- [ASSIGNED TASK]
Go through the entries below and print each one exactly, leaving out pictures.

- [GIVEN RECORDS]

++++++++

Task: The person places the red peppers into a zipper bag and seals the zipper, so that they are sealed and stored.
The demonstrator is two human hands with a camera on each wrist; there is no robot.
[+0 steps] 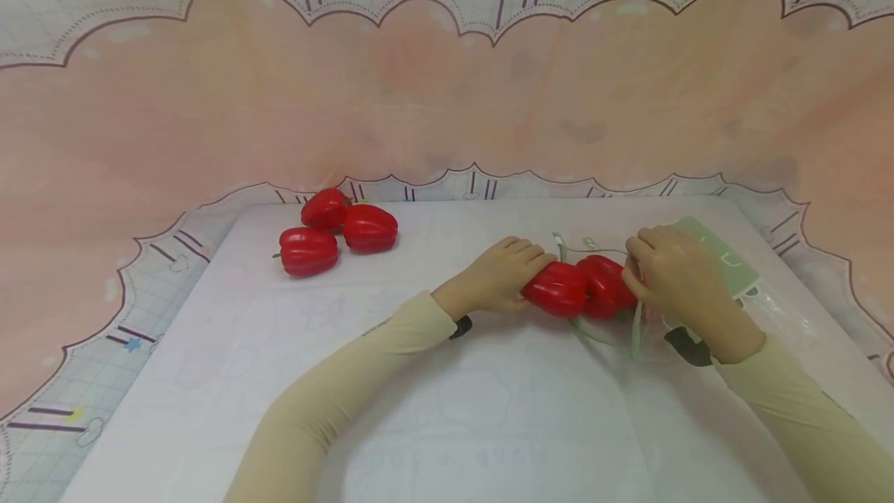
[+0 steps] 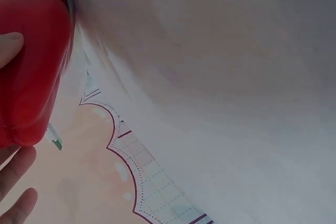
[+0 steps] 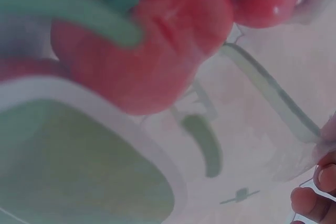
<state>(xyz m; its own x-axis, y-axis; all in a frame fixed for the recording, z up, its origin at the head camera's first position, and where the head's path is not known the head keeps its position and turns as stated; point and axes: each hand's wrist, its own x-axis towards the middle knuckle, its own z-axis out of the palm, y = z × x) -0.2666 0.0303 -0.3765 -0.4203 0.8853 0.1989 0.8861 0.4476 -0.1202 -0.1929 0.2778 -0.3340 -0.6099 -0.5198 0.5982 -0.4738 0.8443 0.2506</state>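
Gripping a red pepper (image 1: pixel 556 289), the left hand (image 1: pixel 504 275) curls its fingers over the top and keeps it low on the white bench (image 1: pixel 447 410) — the grip closed round the fruit. A second pepper (image 1: pixel 606 286) touches the first on its right and sits at the mouth of a clear plastic bag (image 1: pixel 705 286) with green trim, whose edge the right hand (image 1: pixel 672 276) pinches. Three more red peppers (image 1: pixel 337 231) lie clustered together well apart — toward the far left of the bench.
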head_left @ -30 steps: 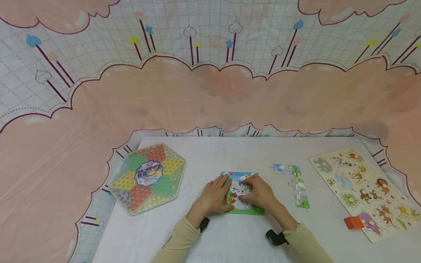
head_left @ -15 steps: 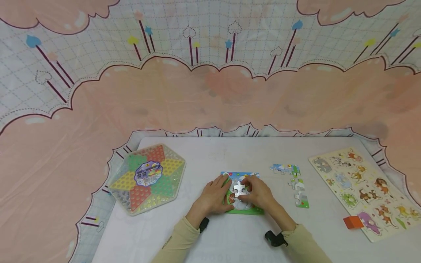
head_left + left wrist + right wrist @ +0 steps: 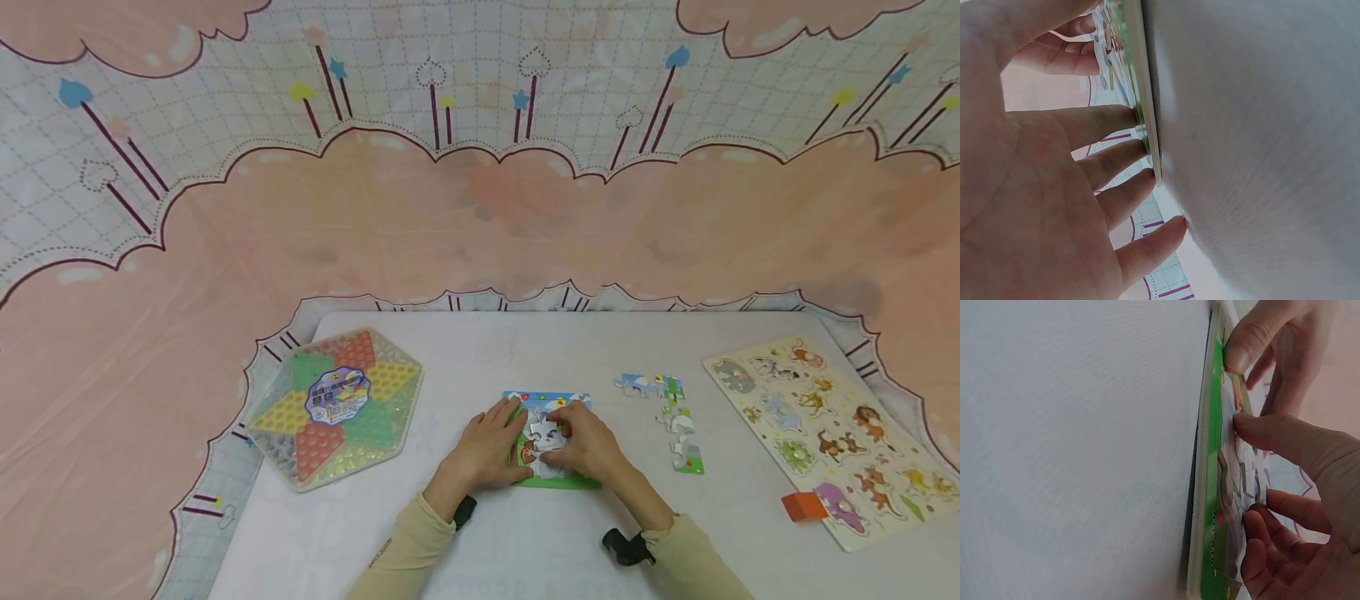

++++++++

- [ANSWER BELOW]
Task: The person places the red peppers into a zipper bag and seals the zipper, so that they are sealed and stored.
The demonstrator is two human hands with a camera on each wrist; there is no robot.
[+0 steps] 
[+0 steps] 
[+0 steps] 
<state>(xyz m; its own x-axis, y-axis; all in a frame fixed for the recording, z up, its origin at the head camera's first position, and where the head's path is not known the head keeps its position and turns as stated; point and axes: each hand's wrist, its own x-axis towards the middle knuckle, its own z-axis out of the palm, y = z × x) -0.2666 0.0303 -0.3765 -0.4203 0.8853 0.1989 0.8861 0.4476 -0.1202 -0.1929 0.2778 -0.3340 -0.6099 -0.5198 0.5982 -0.4738 0.8443 0.2506</state>
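Gripping a red pepper (image 1: pixel 556 289), the left hand (image 1: pixel 504 275) curls its fingers over the top and keeps it low on the white bench (image 1: pixel 447 410) — the grip closed round the fruit. A second pepper (image 1: pixel 606 286) touches the first on its right and sits at the mouth of a clear plastic bag (image 1: pixel 705 286) with green trim, whose edge the right hand (image 1: pixel 672 276) pinches. Three more red peppers (image 1: pixel 337 231) lie clustered together well apart — toward the far left of the bench.
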head_left @ -30 steps: 
head_left @ -15 steps: 
head_left + left wrist + right wrist @ +0 steps: 

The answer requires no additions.